▶ [Exercise objective]:
All of the data must be returned word for word.

▶ [The data]:
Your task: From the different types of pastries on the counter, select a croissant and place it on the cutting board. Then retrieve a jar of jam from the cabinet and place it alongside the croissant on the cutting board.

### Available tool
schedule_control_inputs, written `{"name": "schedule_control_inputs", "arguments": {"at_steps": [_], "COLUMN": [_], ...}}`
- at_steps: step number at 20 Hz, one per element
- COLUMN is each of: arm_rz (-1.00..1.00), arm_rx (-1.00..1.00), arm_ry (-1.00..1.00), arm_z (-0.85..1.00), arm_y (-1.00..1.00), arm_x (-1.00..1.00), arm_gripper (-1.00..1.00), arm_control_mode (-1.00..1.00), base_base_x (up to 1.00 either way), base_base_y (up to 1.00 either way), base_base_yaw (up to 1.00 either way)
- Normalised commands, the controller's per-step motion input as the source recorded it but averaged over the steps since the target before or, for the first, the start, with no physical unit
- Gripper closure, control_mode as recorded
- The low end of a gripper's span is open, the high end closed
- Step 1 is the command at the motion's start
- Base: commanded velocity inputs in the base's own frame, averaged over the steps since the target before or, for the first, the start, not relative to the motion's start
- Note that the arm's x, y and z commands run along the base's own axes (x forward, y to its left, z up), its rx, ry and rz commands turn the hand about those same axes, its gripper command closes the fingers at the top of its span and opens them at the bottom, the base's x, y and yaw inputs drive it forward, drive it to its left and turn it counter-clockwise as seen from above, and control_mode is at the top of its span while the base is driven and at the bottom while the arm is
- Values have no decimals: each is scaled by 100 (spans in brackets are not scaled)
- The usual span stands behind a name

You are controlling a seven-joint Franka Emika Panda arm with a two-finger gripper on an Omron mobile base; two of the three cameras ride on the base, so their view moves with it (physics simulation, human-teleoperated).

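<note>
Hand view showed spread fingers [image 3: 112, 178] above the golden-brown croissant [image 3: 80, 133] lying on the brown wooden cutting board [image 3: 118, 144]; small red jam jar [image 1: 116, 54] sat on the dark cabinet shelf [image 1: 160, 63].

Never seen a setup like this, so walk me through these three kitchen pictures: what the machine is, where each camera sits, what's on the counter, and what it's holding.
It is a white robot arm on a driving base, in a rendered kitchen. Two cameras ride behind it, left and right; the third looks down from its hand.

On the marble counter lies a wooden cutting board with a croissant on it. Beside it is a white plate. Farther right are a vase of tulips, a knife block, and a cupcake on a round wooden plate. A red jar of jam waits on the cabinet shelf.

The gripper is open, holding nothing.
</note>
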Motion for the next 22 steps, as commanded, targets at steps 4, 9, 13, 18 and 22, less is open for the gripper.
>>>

▶ [Response]:
Your task: From the different types of pastries on the counter, select a croissant and place it on the cutting board. Then retrieve a jar of jam from the cabinet and place it alongside the croissant on the cutting board.

### Available tool
schedule_control_inputs, written `{"name": "schedule_control_inputs", "arguments": {"at_steps": [_], "COLUMN": [_], ...}}`
- at_steps: step number at 20 Hz, one per element
- COLUMN is each of: arm_rz (-1.00..1.00), arm_rx (-1.00..1.00), arm_ry (-1.00..1.00), arm_z (-0.85..1.00), arm_y (-1.00..1.00), arm_x (-1.00..1.00), arm_gripper (-1.00..1.00), arm_control_mode (-1.00..1.00), base_base_x (up to 1.00 either way), base_base_y (up to 1.00 either way), base_base_yaw (up to 1.00 either way)
- Normalised commands, the controller's per-step motion input as the source recorded it but averaged over the steps since the target before or, for the first, the start, with no physical unit
- Gripper closure, control_mode as recorded
- The low end of a gripper's span is open, the high end closed
- Step 1 is the command at the motion's start
- Base: commanded velocity inputs in the base's own frame, averaged over the steps since the target before or, for the first, the start, not relative to the motion's start
- Note that the arm's x, y and z commands run along the base's own axes (x forward, y to its left, z up), its rx, ry and rz commands turn the hand about those same axes, its gripper command closes the fingers at the top of its span and opens them at the bottom, the base's x, y and yaw inputs drive it forward, drive it to its left and turn it counter-clockwise as seen from above, and control_mode is at the top of its span while the base is driven and at the bottom while the arm is
- Values have no decimals: each is scaled by 100 (spans in brackets are not scaled)
- The usual span stands behind a name

You are controlling a seven-joint Franka Emika Panda arm with a two-finger gripper on an Omron mobile base; two of the three cameras ride on the base, so their view moves with it (physics simulation, human-teleoperated).

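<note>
Hand view showed spread fingers [image 3: 112, 178] above the golden-brown croissant [image 3: 80, 133] lying on the brown wooden cutting board [image 3: 118, 144]; small red jam jar [image 1: 116, 54] sat on the dark cabinet shelf [image 1: 160, 63].

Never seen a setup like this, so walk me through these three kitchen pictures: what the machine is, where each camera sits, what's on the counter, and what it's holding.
It is a white robot arm on a driving base, in a rendered kitchen. Two cameras ride behind it, left and right; the third looks down from its hand.

On the marble counter lies a wooden cutting board with a croissant on it. Beside it is a white plate. Farther right are a vase of tulips, a knife block, and a cupcake on a round wooden plate. A red jar of jam waits on the cabinet shelf.

The gripper is open, holding nothing.
</note>
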Motion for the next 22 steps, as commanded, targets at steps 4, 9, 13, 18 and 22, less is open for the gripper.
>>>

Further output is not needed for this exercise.